Renault-Nissan has sold 200,000 EVs, claims 58 percent global share
Wed, Nov 26 2014The all-electric Renault Zoe sold 10,000 units during its first year on sale and the French automaker has sold a total of about 51,500 EVs since starting sales of its four-vehicle EV lineup in 2011. Renault's collection also includes the Twizy two-seater, the Fluence sedan and the Kangoo van – just look at the awesome concepts from 2009 in the gallery above.
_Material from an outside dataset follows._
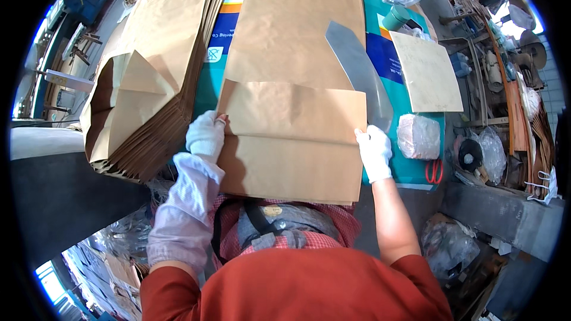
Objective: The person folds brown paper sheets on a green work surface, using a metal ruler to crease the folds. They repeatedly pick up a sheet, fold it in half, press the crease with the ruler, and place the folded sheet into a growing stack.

Throw in the fact that the Nissan Leaf has sold around 150,000 around the world and some sales of the e-NV200 delivery van, and we get to a banner headline for the Renault-Nissan Alliance: the companies have sold over 200,000 EVs since the Leaf went at sale in the end of 2010. The Alliance announced it crossed the 100,000 EV sales mark in July 2013, so we can calculate that the two companies are selling roughly 6,250 EVs a month, with the Leaf making up the bulk of that figure (the car is averaging around 3,000 units a month in the US alone). Nissan says that Leaf has cumulatively sold around 67,000 Leafs in the US, 46,500 in Japan and 31,000 in Europe. The 6,250 sales per month is a rough estimate, since the Alliance says its sales are up 20 percent this year compared to last. Still, all told, Renault-Nissan claims it has 58 percent of the global market share for EVs, and its battery-powered vehicles have driven four billion kilometers (2.48-billion miles), which has prevented 450 million kilograms of CO2 from entering the atmosphere. Who wants to bet when the 300,000 threshold will be crossed? Renault-Nissan Alliance sells its 200,000th electric vehicle Renault-Nissan EVs have driven 4 billion kilometers and enjoy 58% of zero-emission global market share Nissan LEAF remains best-selling EV ever; Renault led in Europe last month Alliance launches monthly video series introducing electric vehicle owners from around the world sharing their personal stories with their zero-emission car PARIS/YOKOHAMA (Nov. 26, 2014)-The Renault-Nissan Alliance has sold its 200,000th electric vehicle and has a leading 58% market share for zero-emission cars. Together, Renault and Nissan EVs have driven approximately 4 billion zero-emission kilometers – enough to circle the earth 100,000 times. Renault-Nissan's EVs represent 200 million liters of fuel saved – enough to fill about 80 Olympic-sized swimming pools. Alliance EVs also represent 450 million kg of CO2 that has not been emitted while driving.